Web Content Accessibility Guidelines have been offered to help make Web content accessible to people with disabilities. These guidelines are intended to help Web content developers and can be used to make Web content more available to all users. These guidelines are published by the Web Accessibility Initiative. The guidelines suggest ways of organizing material and of developing websites that can be accessed and read with a minimum of fuss (AWeb Content Accessibility Guidelines 1.0″).
Another applicable legal regime can be found in the Americans with Disabilities Act (ADA), which prohibit discrimination against people with mental or physical impairments. The employment rules apply to companies with 25 or more employees at the present time, and within two years to companies with 15 to 24 employees. Companies with fewer than 15 employees are exempt from the job-bias rules (McGee). The Americans with Disabilities Act implemented in 1992 provides that companies must make their facilities accessible to the estimated 43 million people in the U.S. with disabilities. The Act also offers provisions designed to prevent discrimination in hiring, promotion, or any other aspect of employment for companies with 25 or more employees. The effect has been to frighten many employers who do not understand elements of the Act or who fear it will make them spend money or otherwise be less competitive. There are things the employer now cannot ask a prospective employee about whether he or she has ever had a physical or mental disability. The employers will have to put in ramps or curb cuts to provide access to their buildings and remodel restroom facilities. They can no longer assume that someone with a physical handicap cannot perform a job simply because it appears that he or she cannot, and they will have to provide devices for some handicapped people who need them, such as telecommunication devices for the deaf (TDDs) that enable the hearing impaired, through a teletypewriter, to communicate with others (Verespej 14-15).

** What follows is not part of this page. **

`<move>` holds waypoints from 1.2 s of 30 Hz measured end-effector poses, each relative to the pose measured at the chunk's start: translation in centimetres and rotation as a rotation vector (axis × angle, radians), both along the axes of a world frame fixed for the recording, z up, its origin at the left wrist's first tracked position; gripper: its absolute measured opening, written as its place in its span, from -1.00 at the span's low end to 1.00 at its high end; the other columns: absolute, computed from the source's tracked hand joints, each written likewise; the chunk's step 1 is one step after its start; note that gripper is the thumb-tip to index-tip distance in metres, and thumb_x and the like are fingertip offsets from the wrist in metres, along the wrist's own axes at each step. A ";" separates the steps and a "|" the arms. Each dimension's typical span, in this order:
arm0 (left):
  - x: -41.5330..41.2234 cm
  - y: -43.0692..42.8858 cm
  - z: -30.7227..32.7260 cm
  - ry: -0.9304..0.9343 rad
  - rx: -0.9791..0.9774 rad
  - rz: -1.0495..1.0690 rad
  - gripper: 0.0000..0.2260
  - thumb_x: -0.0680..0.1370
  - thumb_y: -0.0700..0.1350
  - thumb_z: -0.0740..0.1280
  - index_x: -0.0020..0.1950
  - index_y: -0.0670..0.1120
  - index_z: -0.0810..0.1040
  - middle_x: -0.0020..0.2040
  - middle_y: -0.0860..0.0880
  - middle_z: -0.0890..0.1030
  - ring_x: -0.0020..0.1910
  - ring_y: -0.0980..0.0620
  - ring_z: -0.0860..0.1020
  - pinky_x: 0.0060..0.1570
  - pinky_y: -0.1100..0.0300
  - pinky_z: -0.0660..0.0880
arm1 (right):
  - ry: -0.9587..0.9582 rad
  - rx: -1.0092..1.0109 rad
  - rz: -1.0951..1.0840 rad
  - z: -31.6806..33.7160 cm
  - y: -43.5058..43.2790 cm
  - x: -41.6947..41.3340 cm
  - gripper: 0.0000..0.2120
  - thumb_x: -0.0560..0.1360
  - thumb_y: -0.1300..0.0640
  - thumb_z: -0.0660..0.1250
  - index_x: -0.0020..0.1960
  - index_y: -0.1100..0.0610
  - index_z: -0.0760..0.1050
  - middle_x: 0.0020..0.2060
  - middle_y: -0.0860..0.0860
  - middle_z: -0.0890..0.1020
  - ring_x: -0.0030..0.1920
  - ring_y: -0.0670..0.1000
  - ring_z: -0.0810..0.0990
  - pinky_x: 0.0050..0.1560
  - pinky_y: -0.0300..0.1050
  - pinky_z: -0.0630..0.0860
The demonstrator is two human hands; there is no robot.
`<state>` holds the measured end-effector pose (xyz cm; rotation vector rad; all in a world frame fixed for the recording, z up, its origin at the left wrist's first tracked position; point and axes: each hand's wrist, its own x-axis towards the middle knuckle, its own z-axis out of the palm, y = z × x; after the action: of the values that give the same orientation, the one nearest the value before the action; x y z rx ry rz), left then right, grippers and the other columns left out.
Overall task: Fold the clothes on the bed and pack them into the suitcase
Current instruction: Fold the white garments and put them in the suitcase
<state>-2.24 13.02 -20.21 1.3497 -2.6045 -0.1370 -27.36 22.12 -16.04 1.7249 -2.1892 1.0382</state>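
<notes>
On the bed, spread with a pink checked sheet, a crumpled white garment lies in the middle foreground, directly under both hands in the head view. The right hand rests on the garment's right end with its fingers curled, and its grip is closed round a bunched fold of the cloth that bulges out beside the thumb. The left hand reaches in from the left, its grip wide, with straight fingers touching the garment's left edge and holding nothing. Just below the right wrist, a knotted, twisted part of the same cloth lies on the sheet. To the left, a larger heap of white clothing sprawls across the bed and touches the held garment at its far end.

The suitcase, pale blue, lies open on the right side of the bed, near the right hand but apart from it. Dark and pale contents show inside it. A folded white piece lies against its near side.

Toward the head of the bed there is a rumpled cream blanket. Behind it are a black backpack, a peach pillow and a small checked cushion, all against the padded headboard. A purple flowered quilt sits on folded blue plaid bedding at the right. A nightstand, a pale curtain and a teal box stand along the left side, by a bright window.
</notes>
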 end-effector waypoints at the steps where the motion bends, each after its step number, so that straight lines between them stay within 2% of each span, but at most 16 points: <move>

Similarly, the Disabilities Discrimination Act of 1995 addresses the special needs of workers and others for Internet access, on the following basis:
Disability can lead to several problems when accessing the Internet. Aside from visual impairments, hearing, dyslexia and motor problems can also cause a person to encounter difficulties when using a computer. These problems can usually be overcome via the use of assistive technologies. For instance, a visually impaired person can use a text-based browser such as Lynx and a screen reader to ‘speak’ the text that appears on the screen or a Braille display to feel the words. On the other hand, captioning of video and audio clips can allow a user to read what is being said, in much the same way as subtitles on television. It is also possible for someone who suffers from motor problems to use the keyboard or special input device to navigate his way around the screen without having to use a mouse (Sloan).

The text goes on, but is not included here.